WHAT IS NEEDED ▸ An exact copy of the listing below is needed, with no pictures in it.

DATASET CONTENT ▸
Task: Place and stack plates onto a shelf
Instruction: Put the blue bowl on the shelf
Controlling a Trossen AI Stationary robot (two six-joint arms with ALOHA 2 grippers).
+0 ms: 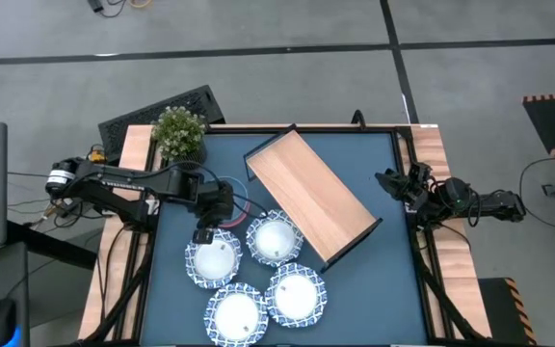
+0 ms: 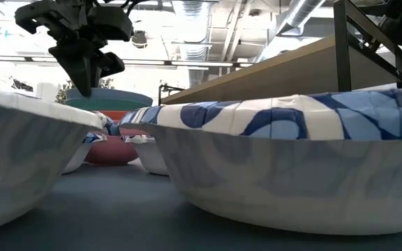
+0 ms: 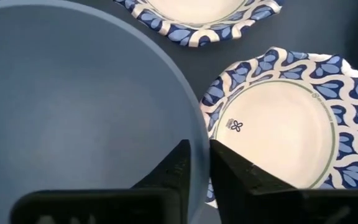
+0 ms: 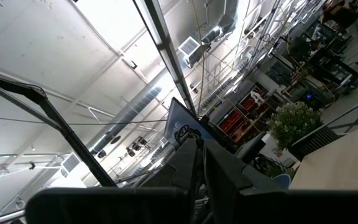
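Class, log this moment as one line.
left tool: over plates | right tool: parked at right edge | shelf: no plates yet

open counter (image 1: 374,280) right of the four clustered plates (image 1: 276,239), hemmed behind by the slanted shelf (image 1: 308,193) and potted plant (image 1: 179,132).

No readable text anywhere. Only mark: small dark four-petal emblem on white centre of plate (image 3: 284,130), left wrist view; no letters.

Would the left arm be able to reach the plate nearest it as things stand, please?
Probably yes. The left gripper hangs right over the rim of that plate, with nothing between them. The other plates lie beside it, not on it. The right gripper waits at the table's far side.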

OUTPUT ▸
Task: Place and stack plates onto a shelf
Instruction: Put the blue bowl on the shelf
Controlling a Trossen AI Stationary robot (two six-joint arms with ALOHA 2 grippers).
+0 ms: 
+0 ms: 
+0 ms: 
+0 ms: 
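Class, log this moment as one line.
left tool: over plates | right tool: parked at right edge | shelf: no plates yet

open counter (image 1: 374,280) right of the four clustered plates (image 1: 276,239), hemmed behind by the slanted shelf (image 1: 308,193) and potted plant (image 1: 179,132).

No readable text anywhere. Only mark: small dark four-petal emblem on white centre of plate (image 3: 284,130), left wrist view; no letters.

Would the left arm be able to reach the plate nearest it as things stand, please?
Probably yes. The left gripper hangs right over the rim of that plate, with nothing between them. The other plates lie beside it, not on it. The right gripper waits at the table's far side.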

Nothing else is needed, and the exercise is over.